Aim of the task:
Show each line of the entries below in which the word "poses" appears.

Data for review:
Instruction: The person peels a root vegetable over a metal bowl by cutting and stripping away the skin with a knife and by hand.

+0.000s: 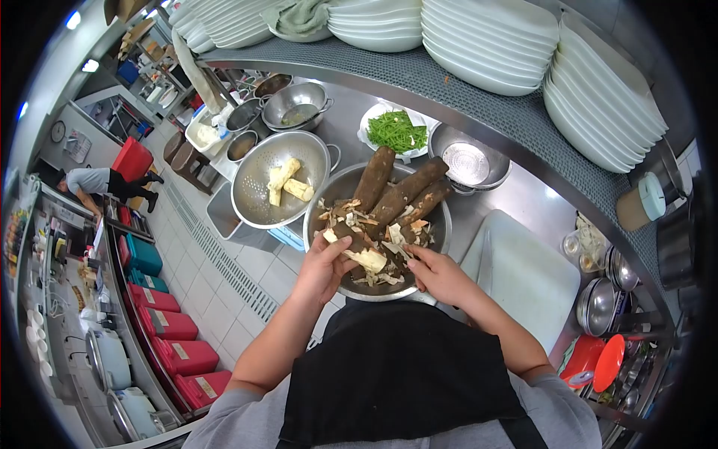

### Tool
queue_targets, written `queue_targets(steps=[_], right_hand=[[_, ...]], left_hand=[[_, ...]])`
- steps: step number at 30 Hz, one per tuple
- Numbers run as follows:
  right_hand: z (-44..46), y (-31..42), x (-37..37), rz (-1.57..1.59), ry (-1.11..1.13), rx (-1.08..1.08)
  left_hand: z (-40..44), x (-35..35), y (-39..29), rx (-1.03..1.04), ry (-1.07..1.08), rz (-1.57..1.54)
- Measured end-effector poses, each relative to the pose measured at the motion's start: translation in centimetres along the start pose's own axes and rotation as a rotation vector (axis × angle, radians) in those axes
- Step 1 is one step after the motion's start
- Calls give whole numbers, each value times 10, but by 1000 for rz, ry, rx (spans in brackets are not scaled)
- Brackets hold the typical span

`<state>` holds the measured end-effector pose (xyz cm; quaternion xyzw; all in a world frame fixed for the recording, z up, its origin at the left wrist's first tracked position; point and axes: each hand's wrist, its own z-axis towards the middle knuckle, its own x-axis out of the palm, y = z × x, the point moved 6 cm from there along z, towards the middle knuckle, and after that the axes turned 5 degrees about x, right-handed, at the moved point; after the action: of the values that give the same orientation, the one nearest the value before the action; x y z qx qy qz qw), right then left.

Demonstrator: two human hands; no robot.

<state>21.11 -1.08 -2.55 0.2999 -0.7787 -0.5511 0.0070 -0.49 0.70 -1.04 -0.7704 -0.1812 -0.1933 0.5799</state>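
In the head view, the left hand [329, 260] is closed round a partly peeled root [366, 258] above a metal bowl [443, 230]. The right hand [435, 274], just beside, is curled; I cannot tell what it holds. Beyond both hands lie unpeeled roots [407, 191] and peelings [345, 210]; beyond-left, a colander [249, 190] holds peeled pieces [298, 189].
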Motion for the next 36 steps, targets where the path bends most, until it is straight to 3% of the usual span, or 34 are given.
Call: queue_targets(steps=[2,5,7,12,21,30,33,35,36], right_hand=[[-5,7,-1,-19,6,16],[-12,28,7,-157,-28,-138],[-12,38,14,-142,-134,-358],[-8,42,21,-136,-159,-366],[-16,56,17,-402,-152,-293],[0,41,15,-84,-114,-292],[10,28,9,96,32,-198],[3,28,11,475,340,100],[3,25,12,543,344,137]], left_hand=[[3,-9,10,-19,-70,41],[0,-11,19,-39,-170,128],[-3,-7,21,-33,-199,170],[-9,8,22,-31,-173,95],[-12,16,24,-40,-133,34],[-16,20,22,-1,-39,163],[-13,16,25,-16,53,143],[-12,12,19,-39,85,169],[-12,12,18,-57,114,193]])
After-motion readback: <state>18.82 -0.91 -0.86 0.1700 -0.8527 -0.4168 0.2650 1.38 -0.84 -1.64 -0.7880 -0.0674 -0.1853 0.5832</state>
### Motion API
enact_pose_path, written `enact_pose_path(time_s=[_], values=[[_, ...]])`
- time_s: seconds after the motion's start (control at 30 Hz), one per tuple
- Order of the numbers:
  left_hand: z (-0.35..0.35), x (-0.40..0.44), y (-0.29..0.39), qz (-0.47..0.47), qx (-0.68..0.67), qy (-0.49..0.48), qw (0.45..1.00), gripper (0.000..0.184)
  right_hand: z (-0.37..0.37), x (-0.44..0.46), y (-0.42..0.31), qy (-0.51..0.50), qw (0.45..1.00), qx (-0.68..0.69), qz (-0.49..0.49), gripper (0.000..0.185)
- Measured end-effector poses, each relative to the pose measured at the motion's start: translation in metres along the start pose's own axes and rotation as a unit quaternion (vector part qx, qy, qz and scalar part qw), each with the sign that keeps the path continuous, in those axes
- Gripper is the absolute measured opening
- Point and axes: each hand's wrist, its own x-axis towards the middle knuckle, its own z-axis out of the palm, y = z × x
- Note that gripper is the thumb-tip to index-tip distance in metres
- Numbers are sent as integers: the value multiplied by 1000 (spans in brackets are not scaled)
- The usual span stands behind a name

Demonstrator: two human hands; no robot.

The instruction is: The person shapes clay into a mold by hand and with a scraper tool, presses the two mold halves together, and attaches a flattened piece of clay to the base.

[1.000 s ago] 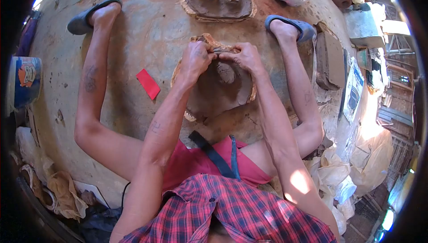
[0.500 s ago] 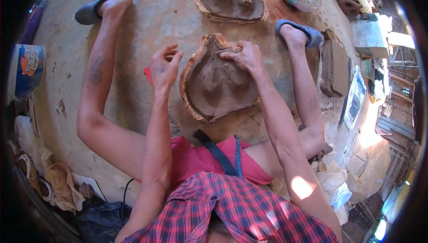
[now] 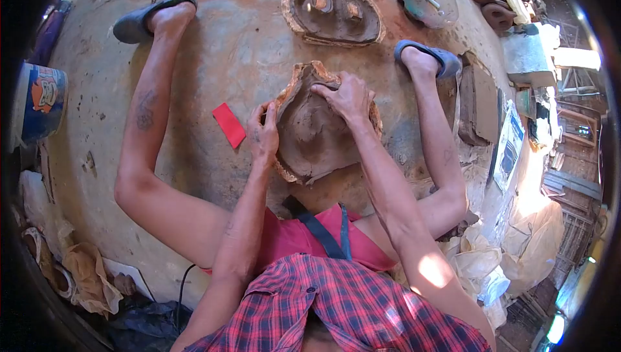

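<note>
A plaster mold (image 3: 286, 164) with a rough, orange-brown edge lies on the floor between my legs. Dark wet clay (image 3: 317, 135) lines its hollow, with raised and dented shapes in the middle. My left hand (image 3: 264, 135) holds the mold's left rim, its fingers bent around the edge. At the upper right, my right hand (image 3: 349, 100) grips the opposite rim; its thumb presses on the clay inside while the fingers go over the outer edge. A flat red piece (image 3: 229, 126) lies on the floor just left of my left hand.
Farther off lies a second clay-lined mold (image 3: 333, 32) with two round raised forms. A bowl (image 3: 427, 3) with a stick in it stands beyond my right foot. Stacked clay slabs (image 3: 477, 103) are at the right, and a blue bucket (image 3: 44, 103) stands at the left.
My left hand has moved right from above the floor onto the mold's left rim, uncovering the red piece. My right hand stays at the upper right rim, its thumb on the clay.
</note>
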Motion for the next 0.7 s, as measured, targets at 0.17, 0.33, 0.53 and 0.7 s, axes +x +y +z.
enact_pose_path(time_s=[0.17, 0.33, 0.53, 0.7], values=[[0, -1, 2, -3, -10, 5, 1000, 32, -3, -5, -16, -32, 998, -28, 51, 80], [1, 0, 10, -8, -3, 4, 1000, 33, 0, -5, -21, -23, 996, -33, 77, 82], [1, -2, 11, -25, 10, 8, 1000, 33, 6, -8, -30, -30, 993, -38, 107, 82], [2, 2, 8, -2, 33, 3, 999, 35, 10, -6, -40, 35, 991, -53, 119, 81]])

Result of this exercise:
- Measured end-effector poses, each relative to the pose measured at the motion's start: translation in centimetres along the start pose's own axes and rotation as a rotation vector (axis × angle, radians) in those axes
- Measured end-effector poses, each relative to the pose measured at the motion's start: translation in metres along the start pose's own axes and rotation as a unit quaternion (vector part qx, qy, qz and scalar part qw), each with the sign that keeps the path continuous, in those axes

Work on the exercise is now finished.